In June 2016, the Financial Accounting Standards Board (FASB) issued Accounting Standards Update (ASU) No. 2016-13, Financial Instruments - Credit Losses: Measurement of Credit Losses on Financial Instruments. The ASU includes increased disclosures and various changes to the accounting and measurement of financial assets including the Bancorp’s loans and available-for-sale and held-to-maturity debt securities. Each financial asset presented on the balance sheet would have a unique allowance for credit losses valuation account that is deducted from the amortized cost basis to present the net carrying value at the amount expected to be collected on the financial asset. The amendments in this ASU also eliminate the probable initial recognition threshold in current GAAP and instead, reflect an entity’s current estimate of all expected credit losses using reasonable and supportable forecasts.
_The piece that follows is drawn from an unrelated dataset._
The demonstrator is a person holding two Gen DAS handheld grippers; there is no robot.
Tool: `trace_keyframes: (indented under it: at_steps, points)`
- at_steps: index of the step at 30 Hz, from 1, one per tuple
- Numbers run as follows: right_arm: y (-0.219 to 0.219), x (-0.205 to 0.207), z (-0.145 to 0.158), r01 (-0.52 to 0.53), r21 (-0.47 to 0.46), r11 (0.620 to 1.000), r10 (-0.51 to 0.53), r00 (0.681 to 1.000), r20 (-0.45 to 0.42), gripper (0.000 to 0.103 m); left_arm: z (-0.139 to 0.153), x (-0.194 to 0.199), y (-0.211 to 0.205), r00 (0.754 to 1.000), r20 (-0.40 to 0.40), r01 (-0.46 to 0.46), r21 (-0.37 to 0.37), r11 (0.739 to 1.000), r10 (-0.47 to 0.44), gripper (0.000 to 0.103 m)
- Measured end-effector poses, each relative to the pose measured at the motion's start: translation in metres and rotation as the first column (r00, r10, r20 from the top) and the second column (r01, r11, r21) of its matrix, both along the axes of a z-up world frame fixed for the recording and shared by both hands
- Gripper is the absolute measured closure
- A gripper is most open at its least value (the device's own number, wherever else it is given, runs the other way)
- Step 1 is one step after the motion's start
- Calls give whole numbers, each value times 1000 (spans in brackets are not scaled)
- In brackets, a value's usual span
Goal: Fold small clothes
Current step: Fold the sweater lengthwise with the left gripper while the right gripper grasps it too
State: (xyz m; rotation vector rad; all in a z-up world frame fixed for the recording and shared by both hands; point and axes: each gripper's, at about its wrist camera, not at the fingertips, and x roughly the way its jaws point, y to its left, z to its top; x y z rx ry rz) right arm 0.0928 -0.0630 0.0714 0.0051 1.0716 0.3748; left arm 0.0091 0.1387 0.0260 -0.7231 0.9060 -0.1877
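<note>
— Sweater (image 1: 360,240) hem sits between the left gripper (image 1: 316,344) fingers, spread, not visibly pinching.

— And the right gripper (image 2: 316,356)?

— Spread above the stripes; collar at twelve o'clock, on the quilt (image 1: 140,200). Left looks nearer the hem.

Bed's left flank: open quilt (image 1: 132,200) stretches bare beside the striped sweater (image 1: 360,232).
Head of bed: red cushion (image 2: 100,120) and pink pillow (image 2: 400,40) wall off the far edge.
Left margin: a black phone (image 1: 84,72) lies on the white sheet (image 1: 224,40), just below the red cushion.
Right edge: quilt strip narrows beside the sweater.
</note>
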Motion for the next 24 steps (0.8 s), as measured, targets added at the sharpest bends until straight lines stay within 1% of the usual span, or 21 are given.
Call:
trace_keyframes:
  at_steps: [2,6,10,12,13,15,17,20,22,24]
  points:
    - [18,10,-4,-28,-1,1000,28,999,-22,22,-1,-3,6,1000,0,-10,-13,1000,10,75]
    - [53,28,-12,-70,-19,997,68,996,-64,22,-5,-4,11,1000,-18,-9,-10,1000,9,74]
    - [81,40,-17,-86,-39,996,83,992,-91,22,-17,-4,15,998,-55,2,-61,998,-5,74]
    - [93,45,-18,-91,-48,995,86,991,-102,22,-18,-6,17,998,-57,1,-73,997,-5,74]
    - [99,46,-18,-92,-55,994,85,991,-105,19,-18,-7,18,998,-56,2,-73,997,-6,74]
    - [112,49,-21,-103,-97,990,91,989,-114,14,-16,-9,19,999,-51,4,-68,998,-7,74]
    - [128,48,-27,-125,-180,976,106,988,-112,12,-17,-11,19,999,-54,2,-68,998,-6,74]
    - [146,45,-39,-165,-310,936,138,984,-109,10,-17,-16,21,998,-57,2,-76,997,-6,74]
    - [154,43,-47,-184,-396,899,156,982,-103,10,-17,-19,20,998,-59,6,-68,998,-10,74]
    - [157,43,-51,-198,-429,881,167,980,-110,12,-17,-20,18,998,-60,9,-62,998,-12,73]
The new credit loss guidance will be effective for the Bancorp's year ending December 31, 2020. Upon adoption, the ASU will be applied using a modified retrospective transition method to the beginning of the first reporting period in which the guidance is effective. A prospective transition approach is required for debt securities for which an other-than-temporary impairment had been recognized before the effective date. Early adoption for all institutions is permitted for fiscal years beginning after December 15, 2018, including interim periods within those fiscal years. Management is in the process of evaluating the impact adoption of this update will have on the Bancorp’s consolidated financial statements.